This article introduces how to find outliers using Local Outlier Detection (LOF) on Hivemall.
create database lof; use lof; create external table hundred_balls ( rowid int, weight double, specific_heat double, reflectance double ) ROW FORMAT DELIMITED FIELDS TERMINATED BY ' ' STORED AS TEXTFILE LOCATION '/dataset/lof/hundred_balls';
Download hundred_balls.txt that is originally provides in this article.
In this example, Rowid 87
is apparently an outlier.
awk '{FS=" "; OFS=" "; print NR,$0}' hundred_balls.txt | \ hadoop fs -put - /dataset/lof/hundred_balls/hundred_balls.txt
create table train as select rowid, array(concat("weight:", weight), concat("specific_heat:", specific_heat), concat("reflectance:", reflectance)) as features from hundred_balls;
create table train_normalized as WITH fv as ( select rowid, extract_feature(feature) as feature, extract_weight(feature) as value from train LATERAL VIEW explode(features) exploded AS feature ), stats as ( select feature, -- avg(value) as mean, stddev_pop(value) as stddev min(value) as min, max(value) as max from fv group by feature ), norm as ( select rowid, t1.feature, -- zscore(t1.value, t2.mean, t2.stddev) as zscore rescale(t1.value, t2.min, t2.max) as minmax from fv t1 JOIN stats t2 ON (t1.feature = t2.feature) ), norm_fv as ( select rowid, -- concat(feature, ":", zscore) as feature concat(feature, ":", minmax) as feature from norm ) select rowid, collect_list(feature) as features from norm_fv group by rowid ;
hive> select * from train_normalized limit 3; 1 ["reflectance:0.5252967","specific_heat:0.19863537","weight:0.0"] 2 ["reflectance:0.5950446","specific_heat:0.09166764","weight:0.052084323"] 3 ["reflectance:0.6797837","specific_heat:0.12567581","weight:0.13255163"]
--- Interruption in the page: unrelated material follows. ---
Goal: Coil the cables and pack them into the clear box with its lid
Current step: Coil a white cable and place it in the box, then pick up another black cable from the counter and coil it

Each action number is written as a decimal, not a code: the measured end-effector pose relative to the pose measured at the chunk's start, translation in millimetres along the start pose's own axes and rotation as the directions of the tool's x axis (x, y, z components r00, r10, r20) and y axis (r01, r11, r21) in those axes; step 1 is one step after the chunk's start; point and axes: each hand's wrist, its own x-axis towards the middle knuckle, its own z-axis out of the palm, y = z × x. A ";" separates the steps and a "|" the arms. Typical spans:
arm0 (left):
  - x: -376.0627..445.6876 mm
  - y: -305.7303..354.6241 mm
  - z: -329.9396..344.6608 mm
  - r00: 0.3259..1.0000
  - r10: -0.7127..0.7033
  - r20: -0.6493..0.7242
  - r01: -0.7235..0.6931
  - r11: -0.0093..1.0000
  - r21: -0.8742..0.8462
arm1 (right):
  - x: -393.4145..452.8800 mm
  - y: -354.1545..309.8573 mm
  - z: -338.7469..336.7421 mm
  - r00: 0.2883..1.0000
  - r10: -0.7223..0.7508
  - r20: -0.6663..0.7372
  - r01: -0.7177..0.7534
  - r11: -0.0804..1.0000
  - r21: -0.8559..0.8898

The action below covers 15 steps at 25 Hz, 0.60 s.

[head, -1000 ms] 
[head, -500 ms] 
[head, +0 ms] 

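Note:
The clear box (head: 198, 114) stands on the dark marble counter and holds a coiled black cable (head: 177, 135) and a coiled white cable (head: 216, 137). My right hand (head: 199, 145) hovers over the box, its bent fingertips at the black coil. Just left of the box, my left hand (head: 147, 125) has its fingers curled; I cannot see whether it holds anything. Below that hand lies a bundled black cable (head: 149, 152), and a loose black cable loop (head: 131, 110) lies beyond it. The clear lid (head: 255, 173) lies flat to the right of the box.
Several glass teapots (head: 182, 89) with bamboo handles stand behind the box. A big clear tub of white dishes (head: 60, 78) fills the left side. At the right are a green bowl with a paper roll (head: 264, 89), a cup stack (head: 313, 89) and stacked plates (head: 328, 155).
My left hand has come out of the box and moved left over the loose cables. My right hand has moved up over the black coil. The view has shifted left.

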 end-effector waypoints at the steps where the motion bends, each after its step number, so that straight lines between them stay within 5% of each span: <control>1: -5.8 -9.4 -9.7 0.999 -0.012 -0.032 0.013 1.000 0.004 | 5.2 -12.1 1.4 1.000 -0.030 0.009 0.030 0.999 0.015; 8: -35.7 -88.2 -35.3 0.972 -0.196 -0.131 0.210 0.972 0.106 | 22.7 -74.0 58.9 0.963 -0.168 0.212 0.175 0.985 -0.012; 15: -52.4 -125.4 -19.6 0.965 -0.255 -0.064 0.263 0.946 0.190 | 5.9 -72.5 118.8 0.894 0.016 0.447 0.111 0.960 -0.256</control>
-- workaround to deal with a bug in Hive/Tez -- https://issues.apache.org/jira/browse/HIVE-10729 -- set hive.auto.convert.join=false; set hive.mapjoin.optimized.hashtable=false; -- parameter of LoF set hivevar:k=12; -- find topk outliers set hivevar:topk=3;
create table list_neighbours as select each_top_k( -${k}, t1.rowid, euclid_distance(t1.features, t2.features), t1.rowid, t2.rowid ) as (rank, distance, target, neighbour) from train_normalized t1 LEFT OUTER JOIN train_normalized t2 where t1.rowid != t2.rowid ;
Caution
list_neighbours
table SHOULD be created becauselist_neighbours
is used multiple times.
Info
To parallelize a top-k computation, break LEFT-hand table into piece as describe in this page.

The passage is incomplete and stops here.